La importancia de largarse de las fiestas
Laura Sofía Rivero – Edición 498
Se necesita audacia para escucharse a uno mismo. Coraje para arrancarse la obligación de tener que pasarla bien cueste lo que cueste, arrojo suficiente para irse
Pensé que se necesitaba carácter para quedarse hasta el final —aguantar con estoicismo, pedir una ronda tras otra, mantener una conversación a gritos por encima del fragor de las bocinas a costa de rasparse la garganta, vencer el sueño más allá del amanecer—, pero descubro que el verdadero mérito en las fiestas está en decidir cuándo marcharse. Si lo sabré yo que, a 14 minutos de haber llegado a una, comprendí que no tenía nada que hacer allí, como si se revelara ante mí una verdad casi mística que cayó en mi cerebro con la contundencia de un relámpago.
¿Para que perseverar si todo te vocifera que estarías mejor en casa? Alrededor no hay sino promesas: quizás en tres horas pongan buena música, la gente esté bailando, lleguen tus amigos más cercanos. Pero por ahora te ves rodeado de un puñado de personas sobrias con las que no quieres platicar y que te obligan a ataviarte con collares hawaianos, pulseras fosforescentes, diademas que encienden en luces multicolor; todo ello mientras, en el fondo, retumban los bajos taquicárdicos de una electrónica mediocre.
¿Estás dispuesta a trabajar por la fiesta que te mereces?, ¿a sostener conversaciones pastosas mientras la borrachera escala hasta que puedas, genuinamente, divertirte?, ¿a fingir interés, una vez más, en aquello que sólo te causa tedio? Me respondí que no y me marché sin despedirme. “Escape ninja”, le llaman algunos. Muy útil en el bullicio: la gente creerá que sigues allí, perdida en algún sitio entre la muchedumbre, aunque tú ya te hayas enfundado la pijama y reposes en tu cama con la dulce satisfacción de haber huido.

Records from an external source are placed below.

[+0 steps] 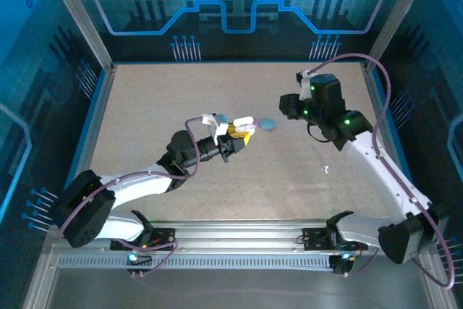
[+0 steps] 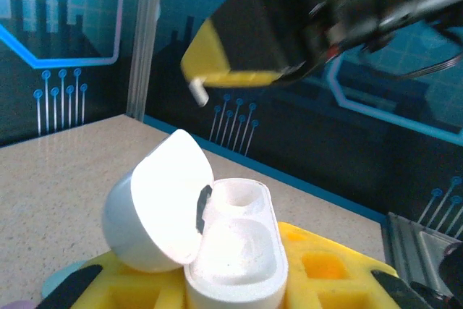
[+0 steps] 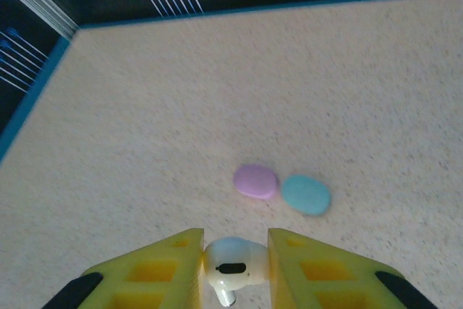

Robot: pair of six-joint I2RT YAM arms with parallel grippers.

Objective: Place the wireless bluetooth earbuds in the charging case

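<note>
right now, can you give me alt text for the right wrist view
The right gripper pinches a white earbud at the bottom of the frame, above a speckled beige table. Beyond it on the table lie a purple oval piece and a teal oval piece, side by side.

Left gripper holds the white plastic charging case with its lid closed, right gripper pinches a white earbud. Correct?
Not quite. The white plastic charging case in the left gripper has its rounded lid open, swung to one side with the sockets exposed; the left wrist view shows it. The rest holds: the right gripper pinches a small white earbud.
</note>
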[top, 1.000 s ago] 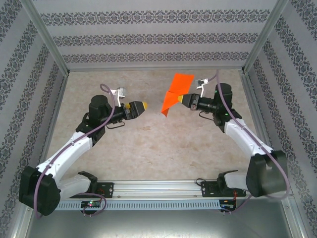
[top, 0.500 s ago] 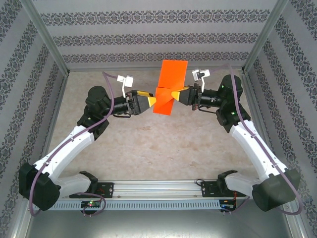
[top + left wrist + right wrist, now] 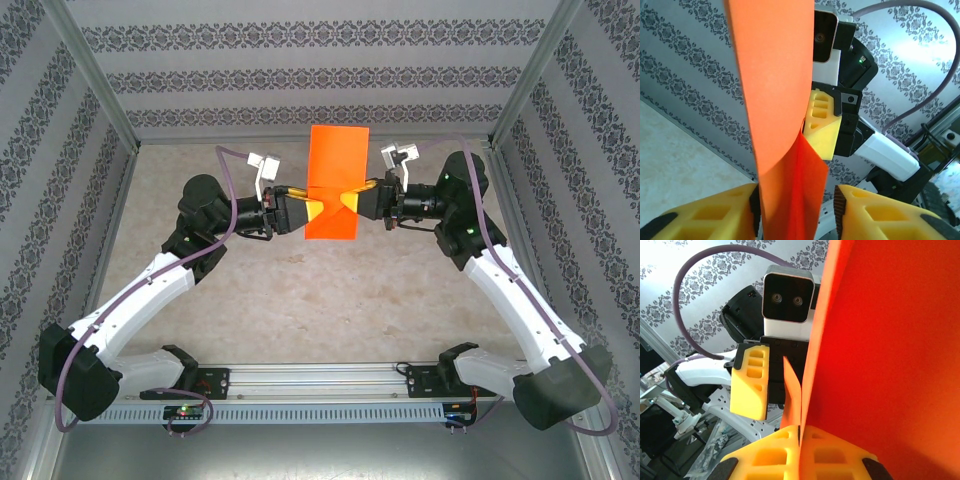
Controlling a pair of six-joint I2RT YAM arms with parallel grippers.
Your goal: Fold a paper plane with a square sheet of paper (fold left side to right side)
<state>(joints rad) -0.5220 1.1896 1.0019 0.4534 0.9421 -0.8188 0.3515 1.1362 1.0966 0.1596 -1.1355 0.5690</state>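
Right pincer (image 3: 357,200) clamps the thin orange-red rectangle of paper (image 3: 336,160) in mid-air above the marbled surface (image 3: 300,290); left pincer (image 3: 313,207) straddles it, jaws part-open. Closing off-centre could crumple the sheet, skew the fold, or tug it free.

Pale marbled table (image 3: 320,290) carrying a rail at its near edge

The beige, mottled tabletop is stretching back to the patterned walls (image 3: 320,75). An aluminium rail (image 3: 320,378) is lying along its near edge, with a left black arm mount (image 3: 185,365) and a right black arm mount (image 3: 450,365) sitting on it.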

Pocas victorias en mi vida he disfrutado tanto. No lo sabía, pero se necesita audacia para escucharse a uno mismo. Coraje para arrancarse la obligación de tener que pasarla bien cueste lo que cueste, arrojo suficiente para irse. En esa chispa sutil que se enciende de pronto radica la diferencia entre ser valiente y ser audaz. La valentía es un estado perpetuo, un tipo de naturaleza que nada turba, una virtud con la que se nace; la audacia es una forma de responder al mundo, la reacción ardorosa de los timoratos que, de súbito, dejan de serlo. ¿Habla mal de nosotros que el heroísmo contemporáneo no esté regido por las batallas, los actos mayúsculos, las proezas titánicas, sino por acciones pequeñísimas? Sin atrevidos que claven estacas ardientes en los ojos de los cíclopes o que batan las alas hasta la muerte por ansias de tocar el Sol y abandonar la Tierra, quizás ya haya pasado el tiempo de las grandes hazañas. Pero tal vez sean nuestros pequeños triunfos los que avizoren conquistas mayores. Pueden ser pruebas sutiles de una combustión interna que nos permita convertir la chispa en un incendio cuando más nos resulte necesario no tener miedo al éxito ni al fracaso. Irse cuando no es fácil, pronunciar el no en un entorno ahíto de afirmaciones vacías; allí radica la importancia de largarse de las fiestas.